The exact function of this molecule is unclear, as its ligand(s) remain unknown. It was initially thought to be involved in T-cell costimulation (46, 47); however, there is substantial evidence for a model wherein B7-H3 mediates an immune-suppressive, check-point-like role (48, 49). It has long been recognized as a potential target in cancer for antibody therapy (45) and, more recently, preclinical studies of an antibody–drug conjugate, which targets both the tumor itself and tumor vasculature, were published (35).

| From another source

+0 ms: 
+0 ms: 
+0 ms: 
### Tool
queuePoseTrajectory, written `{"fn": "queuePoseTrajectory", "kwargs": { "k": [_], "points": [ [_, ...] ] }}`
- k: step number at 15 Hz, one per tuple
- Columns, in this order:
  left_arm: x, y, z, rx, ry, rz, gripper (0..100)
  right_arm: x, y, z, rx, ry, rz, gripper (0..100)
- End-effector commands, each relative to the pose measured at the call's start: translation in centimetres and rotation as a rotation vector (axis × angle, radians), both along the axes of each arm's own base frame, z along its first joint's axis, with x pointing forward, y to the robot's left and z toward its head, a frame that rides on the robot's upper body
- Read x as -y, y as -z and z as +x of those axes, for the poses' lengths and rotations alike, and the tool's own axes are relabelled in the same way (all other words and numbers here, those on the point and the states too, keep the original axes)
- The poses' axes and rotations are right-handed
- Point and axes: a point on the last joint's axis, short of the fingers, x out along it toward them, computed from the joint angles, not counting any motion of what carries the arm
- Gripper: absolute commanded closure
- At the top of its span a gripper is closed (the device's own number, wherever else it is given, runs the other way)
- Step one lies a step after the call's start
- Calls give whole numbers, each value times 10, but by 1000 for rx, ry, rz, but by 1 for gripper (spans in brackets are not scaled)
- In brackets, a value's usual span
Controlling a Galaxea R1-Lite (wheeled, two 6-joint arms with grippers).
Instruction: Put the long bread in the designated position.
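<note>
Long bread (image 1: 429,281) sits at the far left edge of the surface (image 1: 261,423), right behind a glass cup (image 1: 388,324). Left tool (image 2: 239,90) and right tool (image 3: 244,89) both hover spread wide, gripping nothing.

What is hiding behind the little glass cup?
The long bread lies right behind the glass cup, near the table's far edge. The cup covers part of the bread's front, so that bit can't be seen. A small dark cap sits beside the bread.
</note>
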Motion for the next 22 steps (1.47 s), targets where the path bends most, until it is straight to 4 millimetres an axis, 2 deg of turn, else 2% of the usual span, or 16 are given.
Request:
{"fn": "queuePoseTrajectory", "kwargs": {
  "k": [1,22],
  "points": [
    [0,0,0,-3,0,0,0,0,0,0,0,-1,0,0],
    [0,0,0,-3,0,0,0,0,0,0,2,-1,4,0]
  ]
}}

Despite initially drawing on a large yeast display Fab library to identify possible binders, ultimately our most efficacious CAR incorporated a binder from a previously published antibody (30). Although we have previously used a similar Fab library to generate a highly active CAR against CD22 that is currently in clinical trials (50), this work serves as a reminder that antibodies that are readily available can be used to generate highly active CARs. Indeed, almost all versions of the CD19 CAR in clinical trials are based on previously described murine antibodies (51, 52). Some of the differences in CAR efficacy between our binders appear to be related to lower CAR expression, which we previously reported can significantly impact CAR T-cell function (18).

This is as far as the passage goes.